▶ [AIM OF THE TASK] Here is a listing. Write it all out again exactly, but not its pictures.
-- GIVEN DATA follows --
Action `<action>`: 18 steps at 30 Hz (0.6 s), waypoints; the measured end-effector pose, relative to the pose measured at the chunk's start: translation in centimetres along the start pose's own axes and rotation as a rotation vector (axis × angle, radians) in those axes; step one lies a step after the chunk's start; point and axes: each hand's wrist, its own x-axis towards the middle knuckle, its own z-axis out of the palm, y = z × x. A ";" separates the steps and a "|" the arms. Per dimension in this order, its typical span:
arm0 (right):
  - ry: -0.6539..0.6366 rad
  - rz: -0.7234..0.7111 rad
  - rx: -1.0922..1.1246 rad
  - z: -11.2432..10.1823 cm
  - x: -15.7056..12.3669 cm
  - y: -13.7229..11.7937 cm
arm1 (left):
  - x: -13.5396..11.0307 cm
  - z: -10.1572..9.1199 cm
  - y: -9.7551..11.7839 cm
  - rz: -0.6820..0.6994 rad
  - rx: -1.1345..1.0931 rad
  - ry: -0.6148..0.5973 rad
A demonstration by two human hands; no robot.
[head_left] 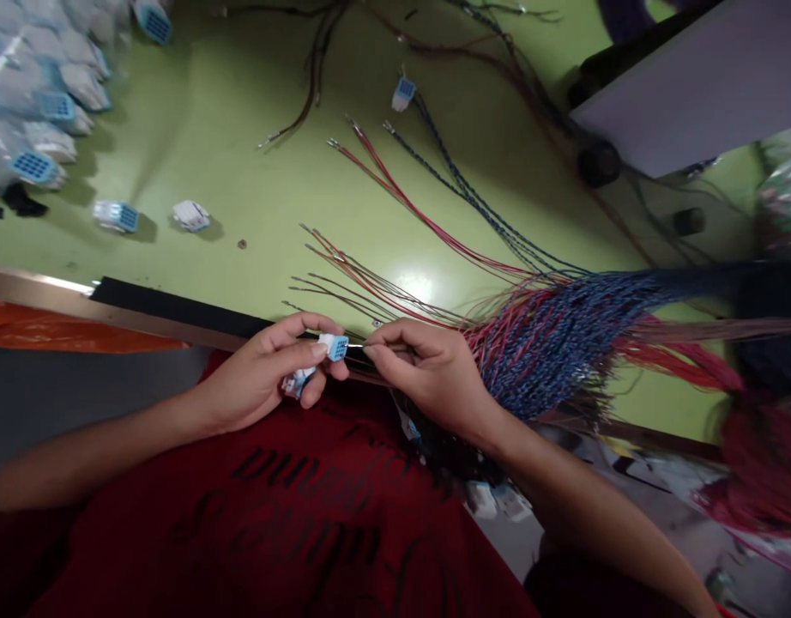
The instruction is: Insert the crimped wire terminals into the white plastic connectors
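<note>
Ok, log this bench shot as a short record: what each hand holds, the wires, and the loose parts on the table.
left hand: pinches a white-and-blue connector
right hand: pinches a thin wire, tip at the connector's face
wire bundle: twisted blue and red strands, right of the hands
table: green, with several loose connectors
bags: hold more connectors, far left

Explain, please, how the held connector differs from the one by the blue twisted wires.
The held white plastic connector is pinched in the left hand; the far white plastic connector lies on the green table. Blue twisted wires run to the far one; the right hand's thin wire meets the held one. Both faces are blue grids.
</note>
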 end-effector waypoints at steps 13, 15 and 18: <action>-0.044 -0.077 -0.078 0.2 -0.5 -0.3 | -0.2 0.2 -0.3 0.029 0.032 0.013; -0.052 -0.048 -0.073 0.4 -0.6 -0.2 | -0.2 0.2 -0.5 0.045 0.050 0.012; -0.073 -0.017 -0.055 0.5 -0.5 -0.1 | -0.1 0.1 -0.7 0.074 0.096 0.014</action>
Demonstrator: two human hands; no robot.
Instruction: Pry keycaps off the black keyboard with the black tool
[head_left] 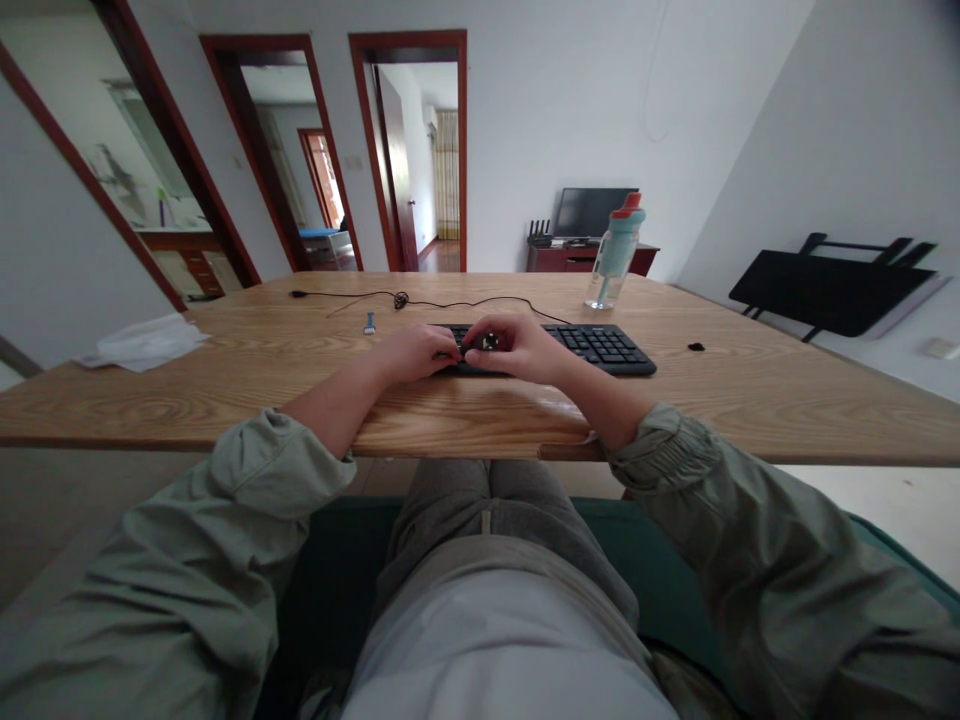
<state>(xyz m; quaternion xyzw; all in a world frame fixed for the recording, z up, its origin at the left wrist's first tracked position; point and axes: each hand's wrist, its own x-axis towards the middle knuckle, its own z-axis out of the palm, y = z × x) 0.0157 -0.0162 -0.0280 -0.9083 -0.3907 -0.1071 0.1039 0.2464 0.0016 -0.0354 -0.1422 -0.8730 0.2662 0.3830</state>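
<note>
A black keyboard [607,348] lies flat on the wooden table in front of me. My left hand [412,352] is at its left end, fingers bent and drawn together low over the keys. My right hand [525,347] arches over the left-middle part, thumb and fingertips pinched close to the left fingertips. Dark keys with a few light spots show through the gap under the right hand. Whatever lies between the fingertips of either hand is too small or hidden to name. Both hands cover much of the keyboard's left half.
The keyboard's black cable [465,304] runs left behind it, with a knotted bundle. A small blue-and-white item [369,323] lies left, a crumpled white tissue [146,342] farther left. A small black piece [696,347] lies right. A water bottle [615,255] stands behind the keyboard on the table [795,400].
</note>
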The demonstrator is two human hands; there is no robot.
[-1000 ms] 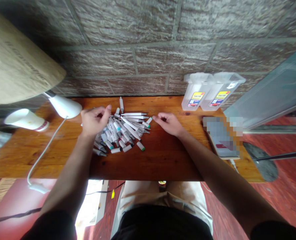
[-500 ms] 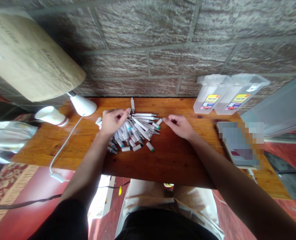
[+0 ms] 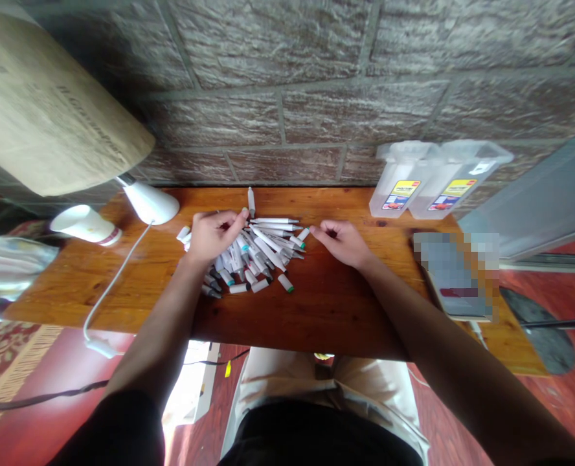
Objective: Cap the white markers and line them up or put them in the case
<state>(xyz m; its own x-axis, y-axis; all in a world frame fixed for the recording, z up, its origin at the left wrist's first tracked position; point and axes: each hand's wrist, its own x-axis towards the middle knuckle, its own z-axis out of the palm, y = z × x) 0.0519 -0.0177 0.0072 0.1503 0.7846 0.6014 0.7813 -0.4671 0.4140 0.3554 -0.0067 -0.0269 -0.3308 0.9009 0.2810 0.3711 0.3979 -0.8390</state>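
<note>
A loose pile of white and grey markers and short caps lies on the wooden table, several with green, teal or dark ends. My left hand hovers over the pile's left back part, thumb and forefinger pinched together; whatever is between them is hidden. Just beyond those fingertips is a single marker, apart from the heap. On the pile's right side my right hand has curled fingers, its fingertips meeting the end of a white cap. Whether they grip it is unclear. Another green-ended cap lies at the front.
Two clear plastic containers with yellow labels stand at the back right. Nearer sits a tablet-like device, partly pixelated, with a cable. On the left are a lamp, its cord and a tipped paper cup. A brick wall borders the back.
The whole view has shifted slightly, so everything sits a little further left. Both hands keep nearly the same pose and place relative to the markers.
</note>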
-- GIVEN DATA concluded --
▶ [WRITTEN RESPONSE]
Action `<action>`: 18 steps at 30 Hz (0.6 s), waypoints; the measured end-effector pose, relative to the pose measured at the chunk's start: translation in centimetres along the start pose's own axes and rotation as a rotation vector (axis × angle, radians) in those axes; step one lies a step after the chunk's start; point and axes: each hand's wrist, its own x-axis towards the middle knuckle, its own z-axis out of the palm, y = z × x. A ";" separates the steps and a "|" the arms. Per dimension in this order, its typical span:
arm0 (right):
  - ry: -0.6539..0.6366 rad
  - rz: -0.7234..0.7111 rad
  - rx: -1.0922..1.1246 rad
  - z: -11.2432..10.1823 cm
  - x: -15.7056..12.3669 cm
  - y: -13.7229..11.7937 cm
arm1 (left):
  - x: -13.5396..11.0307 cm
  - z: -10.1572..9.1199 cm
  - y: -9.7551..11.7839 cm
  - rz: -0.6820..0.6994 rad
  - rx: -1.1345..1.0931 rad
  - ry: -0.6148..0.5973 rad
A demonstration by two human hands; no robot.
[head_left] 
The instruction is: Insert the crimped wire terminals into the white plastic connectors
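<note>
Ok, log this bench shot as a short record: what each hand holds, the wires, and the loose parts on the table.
left hand: pinches a white-and-blue connector
right hand: pinches a thin wire, tip at the connector's face
wire bundle: twisted blue and red strands, right of the hands
table: green, with several loose connectors
bags: hold more connectors, far left

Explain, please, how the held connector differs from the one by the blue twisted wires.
The held white plastic connector is pinched in the left hand; the far white plastic connector lies on the green table. Blue twisted wires run to the far one; the right hand's thin wire meets the held one. Both faces are blue grids.
</note>
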 end-effector waypoints at steps 13, 15 and 18: <action>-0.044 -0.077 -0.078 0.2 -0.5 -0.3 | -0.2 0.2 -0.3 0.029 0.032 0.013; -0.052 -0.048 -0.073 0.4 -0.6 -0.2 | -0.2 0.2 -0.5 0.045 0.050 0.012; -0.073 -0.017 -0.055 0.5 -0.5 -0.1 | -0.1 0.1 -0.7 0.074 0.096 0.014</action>
Demonstrator: two human hands; no robot.
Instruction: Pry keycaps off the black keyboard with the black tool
[head_left] 
<state>(xyz m; quaternion xyzw; all in a world frame fixed for the recording, z up, its origin at the left wrist's first tracked position; point and axes: each hand's wrist, its own x-axis towards the middle knuckle, its own z-axis out of the palm, y = z × x) 0.0157 -0.0162 -0.0280 -0.9083 -0.3907 -0.1071 0.1039 0.2464 0.0016 -0.0354 -0.1422 -0.8730 0.2662 0.3830</state>
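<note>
A black keyboard [607,348] lies flat on the wooden table in front of me. My left hand [412,352] is at its left end, fingers bent and drawn together low over the keys. My right hand [525,347] arches over the left-middle part, thumb and fingertips pinched close to the left fingertips. Dark keys with a few light spots show through the gap under the right hand. Whatever lies between the fingertips of either hand is too small or hidden to name. Both hands cover much of the keyboard's left half.
The keyboard's black cable [465,304] runs left behind it, with a knotted bundle. A small blue-and-white item [369,323] lies left, a crumpled white tissue [146,342] farther left. A small black piece [696,347] lies right. A water bottle [615,255] stands behind the keyboard on the table [795,400].
</note>
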The demonstrator is two human hands; there is no robot.
[-1000 ms] 
[-500 ms] 
[+0 ms] 
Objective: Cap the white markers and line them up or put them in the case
<state>(xyz m; its own x-axis, y-axis; all in a world frame fixed for the recording, z up, its origin at the left wrist's first tracked position; point and axes: each hand's wrist, its own x-axis towards the middle knuckle, its own z-axis out of the palm, y = z × x) 0.0519 -0.0177 0.0072 0.1503 0.7846 0.6014 0.7813 -0.4671 0.4140 0.3554 -0.0067 -0.0269 -0.3308 0.9009 0.2810 0.3711 0.3979 -0.8390</state>
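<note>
A loose pile of white and grey markers and short caps lies on the wooden table, several with green, teal or dark ends. My left hand hovers over the pile's left back part, thumb and forefinger pinched together; whatever is between them is hidden. Just beyond those fingertips is a single marker, apart from the heap. On the pile's right side my right hand has curled fingers, its fingertips meeting the end of a white cap. Whether they grip it is unclear. Another green-ended cap lies at the front.
Two clear plastic containers with yellow labels stand at the back right. Nearer sits a tablet-like device, partly pixelated, with a cable. On the left are a lamp, its cord and a tipped paper cup. A brick wall borders the back.
The whole view has shifted slightly, so everything sits a little further left. Both hands keep nearly the same pose and place relative to the markers.
</note>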

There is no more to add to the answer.